"The Dummy" is episode 98 of the American television anthology series The Twilight Zone starring Cliff Robertson as a ventriloquist. It is not to be confused with a similar episode "Caesar and Me", in which Jackie Cooper plays a ventriloquist.

Opening narration

Plot
Ventriloquist Jerry Etherson is performing an act with his dummy Willy in a small club in New York City. At the end of the act, Willy seems to bite Jerry's hand, and after he goes back to his dressing room he finds teeth marks on his finger. He begins to drink from a liquor bottle he had hidden in a drawer. His agent, Frank, comes in and is upset that Jerry has resumed drinking. Jerry tells Frank, as he has numerous times before, that Willy is alive. Frank does not believe Jerry and has already pushed him into getting psychiatric help. Jerry is convinced that further psychiatric sessions would be redundant and that the only solution is to get rid of Willy and perform with a different dummy, "Goofy Goggles", from now on. He quickly comes up with new material for Goofy Goggles and locks Willy in a trunk.

After the second act, Jerry refuses to comply with the owner's wish that he and his dummy mingle with the audience. His agent considers this the last straw and quits, saying that Jerry's behavior, in particular what he sees as his delusional belief that Willy is alive, are keeping him from being a star. Jerry tells Frank he is leaving for Kansas City to get away from Willy. After leaving the theater, Jerry hears Willy's voice following him wherever he goes and sees his shadow on a wall. No one else can hear Willy, apparently confirming Frank's belief that Jerry is suffering from delusional fear.

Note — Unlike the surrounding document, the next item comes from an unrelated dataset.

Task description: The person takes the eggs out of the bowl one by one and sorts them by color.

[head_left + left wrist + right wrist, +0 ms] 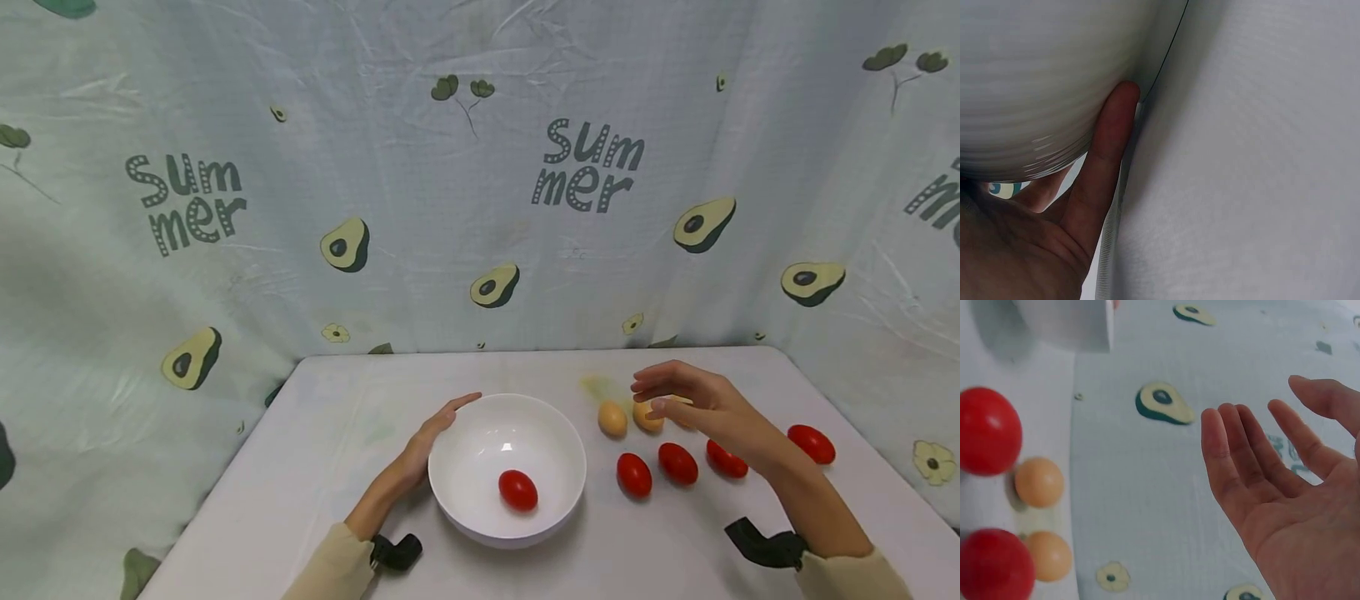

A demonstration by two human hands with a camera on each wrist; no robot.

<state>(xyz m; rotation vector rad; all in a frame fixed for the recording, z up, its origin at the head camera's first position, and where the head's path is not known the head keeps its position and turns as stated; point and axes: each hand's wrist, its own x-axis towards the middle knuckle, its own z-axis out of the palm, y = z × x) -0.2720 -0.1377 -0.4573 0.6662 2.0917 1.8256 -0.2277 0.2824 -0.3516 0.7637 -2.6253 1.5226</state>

Jerry runs back into the theater. He goes into the dark dressing room, opens the trunk, throws the dummy on the floor, and smashes it. But when he turns on the light, he realizes that he destroyed the Goofy Goggles dummy instead of Willy. He cannot understand how he could have been mistaken. He then sees Willy sitting on the couch, talking to him and laughing at him. Willy tells him that it was he, Jerry, who made him alive. Realizing the truth, Jerry lowers his head as Willy cackles crazily.

The scene cuts to a man in Kansas City announcing the next act, "Jerry and Willy". The ventriloquist is actually Willy, and he is holding Jerry, who has been turned into a dummy.

Closing narration

Production notes
Abner Biberman also directed "Number Twelve Looks Just Like You".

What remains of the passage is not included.